Wednesday, October 30, 2013

Road Haulage Group ABF Freight System Continues to Negotiate Union Deal

Accord with Teamsters Inches Closer but Spectre of YRC Case Hangs Over Talks
Shipping News Feature

US – It seems peace may be breaking out in the previously acrimonious relationship between North American trucking group ABF Freight System and the unions. Readers of previous stories will know of the accusations levied in Court by ABF, the largest subsidiary of Arkansas Best Corporation, against direct competitors YRC and the International Brotherhood of Teamsters, stating that by deviating from the nationally agreed pay deal and arranging terms more favourable to YRC than to other road haulage groups the pair had effectively colluded and priced ABF out of the market.

Negotiations between ABF and the Teamsters were held by the company as an issue completely separate from the long legal wrangle but it seems that an ‘overwhelming’ vote by union employees covered by the Central Region Local Cartage supplement to the ABF National Master Freight Agreement not to strike has soften the atmosphere somewhat. A company statement says:

“Next steps toward finalisation of the national agreement will be determined shortly. The five-year ABF NMFA is the first such agreement that the company has negotiated on its own behalf. A majority of Teamster employees ratified the national agreement in June, and 26 of 27 supplements were ratified by mid-October.

“After receiving the company’s last, best and final offer on their supplement, Central Region Local Cartage employees received strike authorisation ballots in early October. Turnout was strong, with 77 percent of eligible voters casting a ballot.

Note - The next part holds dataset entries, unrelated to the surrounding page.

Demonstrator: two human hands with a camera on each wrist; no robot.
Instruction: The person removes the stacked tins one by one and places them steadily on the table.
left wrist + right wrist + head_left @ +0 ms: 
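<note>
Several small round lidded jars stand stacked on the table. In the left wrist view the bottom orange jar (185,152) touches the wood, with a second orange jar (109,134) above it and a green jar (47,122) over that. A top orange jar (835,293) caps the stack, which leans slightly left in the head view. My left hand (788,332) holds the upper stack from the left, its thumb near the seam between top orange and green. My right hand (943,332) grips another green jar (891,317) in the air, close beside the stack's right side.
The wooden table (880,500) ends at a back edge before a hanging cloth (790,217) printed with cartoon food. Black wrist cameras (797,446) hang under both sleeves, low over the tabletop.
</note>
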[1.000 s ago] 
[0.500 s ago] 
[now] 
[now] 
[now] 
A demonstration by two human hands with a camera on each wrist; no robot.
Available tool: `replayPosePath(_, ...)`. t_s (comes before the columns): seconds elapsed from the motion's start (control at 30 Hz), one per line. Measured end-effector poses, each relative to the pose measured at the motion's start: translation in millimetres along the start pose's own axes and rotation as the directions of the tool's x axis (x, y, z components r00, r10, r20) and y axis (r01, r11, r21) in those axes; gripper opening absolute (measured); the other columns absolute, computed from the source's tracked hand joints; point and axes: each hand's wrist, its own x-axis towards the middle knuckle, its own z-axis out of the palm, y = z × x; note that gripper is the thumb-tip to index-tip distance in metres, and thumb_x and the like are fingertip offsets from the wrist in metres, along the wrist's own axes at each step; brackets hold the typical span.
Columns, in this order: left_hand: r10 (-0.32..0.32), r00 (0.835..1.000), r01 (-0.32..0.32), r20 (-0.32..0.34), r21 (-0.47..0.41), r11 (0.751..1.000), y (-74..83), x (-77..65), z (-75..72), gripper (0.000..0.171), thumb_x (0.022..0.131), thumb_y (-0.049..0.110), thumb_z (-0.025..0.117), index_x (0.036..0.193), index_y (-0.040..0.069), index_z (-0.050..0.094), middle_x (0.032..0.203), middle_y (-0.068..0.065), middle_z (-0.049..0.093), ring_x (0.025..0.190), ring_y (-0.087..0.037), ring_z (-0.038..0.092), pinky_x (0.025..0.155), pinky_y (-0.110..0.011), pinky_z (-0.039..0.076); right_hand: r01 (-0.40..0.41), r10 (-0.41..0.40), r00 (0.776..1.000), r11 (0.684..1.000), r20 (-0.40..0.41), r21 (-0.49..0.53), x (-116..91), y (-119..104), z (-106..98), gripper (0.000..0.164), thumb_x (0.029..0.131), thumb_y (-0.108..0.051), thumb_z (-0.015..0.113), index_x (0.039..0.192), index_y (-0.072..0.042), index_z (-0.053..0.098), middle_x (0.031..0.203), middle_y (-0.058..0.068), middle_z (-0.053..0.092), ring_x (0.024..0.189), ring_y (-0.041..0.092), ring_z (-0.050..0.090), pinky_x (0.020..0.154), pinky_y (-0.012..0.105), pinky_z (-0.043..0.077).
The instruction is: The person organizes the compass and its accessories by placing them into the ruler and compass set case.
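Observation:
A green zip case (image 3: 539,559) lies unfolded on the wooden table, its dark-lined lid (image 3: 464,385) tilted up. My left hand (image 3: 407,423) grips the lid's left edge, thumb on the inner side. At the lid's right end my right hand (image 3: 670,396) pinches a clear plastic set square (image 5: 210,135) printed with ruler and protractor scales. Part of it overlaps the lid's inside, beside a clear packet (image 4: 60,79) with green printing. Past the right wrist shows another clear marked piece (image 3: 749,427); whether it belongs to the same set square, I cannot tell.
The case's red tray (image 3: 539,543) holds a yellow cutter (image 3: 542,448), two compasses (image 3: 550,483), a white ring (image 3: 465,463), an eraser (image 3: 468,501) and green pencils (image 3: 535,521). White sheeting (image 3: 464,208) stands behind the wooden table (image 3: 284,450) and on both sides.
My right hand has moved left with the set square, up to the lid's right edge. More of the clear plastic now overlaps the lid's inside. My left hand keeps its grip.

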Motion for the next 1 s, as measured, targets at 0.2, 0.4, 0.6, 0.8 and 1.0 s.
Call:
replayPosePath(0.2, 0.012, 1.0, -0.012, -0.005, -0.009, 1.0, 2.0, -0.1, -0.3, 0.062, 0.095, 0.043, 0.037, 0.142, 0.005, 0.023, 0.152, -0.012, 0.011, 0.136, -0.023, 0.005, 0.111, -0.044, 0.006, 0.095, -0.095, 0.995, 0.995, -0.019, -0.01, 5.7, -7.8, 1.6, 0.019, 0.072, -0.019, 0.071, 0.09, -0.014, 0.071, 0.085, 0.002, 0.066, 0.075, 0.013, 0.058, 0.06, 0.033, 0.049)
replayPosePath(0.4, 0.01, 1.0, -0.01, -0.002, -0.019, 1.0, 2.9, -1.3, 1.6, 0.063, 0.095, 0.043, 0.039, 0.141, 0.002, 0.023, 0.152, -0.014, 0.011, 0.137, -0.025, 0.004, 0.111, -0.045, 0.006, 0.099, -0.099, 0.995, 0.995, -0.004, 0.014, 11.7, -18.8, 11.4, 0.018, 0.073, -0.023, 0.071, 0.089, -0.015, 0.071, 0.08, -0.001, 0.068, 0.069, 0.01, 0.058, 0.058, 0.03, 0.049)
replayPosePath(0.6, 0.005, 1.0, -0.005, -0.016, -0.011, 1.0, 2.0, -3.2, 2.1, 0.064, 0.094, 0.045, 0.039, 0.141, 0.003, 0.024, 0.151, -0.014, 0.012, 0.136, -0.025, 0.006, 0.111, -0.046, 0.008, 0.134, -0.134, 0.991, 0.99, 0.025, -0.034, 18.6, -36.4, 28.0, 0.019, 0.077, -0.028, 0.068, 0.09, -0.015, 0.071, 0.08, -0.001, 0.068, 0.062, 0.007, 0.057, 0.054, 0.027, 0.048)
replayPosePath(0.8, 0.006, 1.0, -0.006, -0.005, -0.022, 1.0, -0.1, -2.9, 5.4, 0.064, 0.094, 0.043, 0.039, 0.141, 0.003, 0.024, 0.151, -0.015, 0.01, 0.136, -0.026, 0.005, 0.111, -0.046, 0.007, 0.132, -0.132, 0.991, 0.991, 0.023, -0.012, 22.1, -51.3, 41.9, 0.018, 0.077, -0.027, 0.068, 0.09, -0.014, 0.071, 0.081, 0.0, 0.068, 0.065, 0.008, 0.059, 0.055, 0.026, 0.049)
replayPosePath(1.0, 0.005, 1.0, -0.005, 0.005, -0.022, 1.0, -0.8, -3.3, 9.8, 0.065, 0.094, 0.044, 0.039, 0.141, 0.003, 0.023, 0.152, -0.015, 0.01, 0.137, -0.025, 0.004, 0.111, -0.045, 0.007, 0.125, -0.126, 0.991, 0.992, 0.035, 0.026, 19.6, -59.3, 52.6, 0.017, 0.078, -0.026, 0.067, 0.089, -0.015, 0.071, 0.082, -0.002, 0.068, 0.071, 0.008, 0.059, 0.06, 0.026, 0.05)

“ABF wishes to thank our customers for their patience and commitment to ABF during this long and complicated process, as many people on both sides of the table worked to ensure a stronger future for our company and our employees in a very competitive marketplace. The company also recognises and appreciates the sacrifices from our union and our non-union employees to put ABF on a better path to sustained profitability for years to come.”

Now, in the light of this latest agreement, it only remains to be seen if ABF feels that the losses it has incurred since the deal between YRC and the unions went some way to keep the Kansas company viable, is worth pursuing further down the legal route.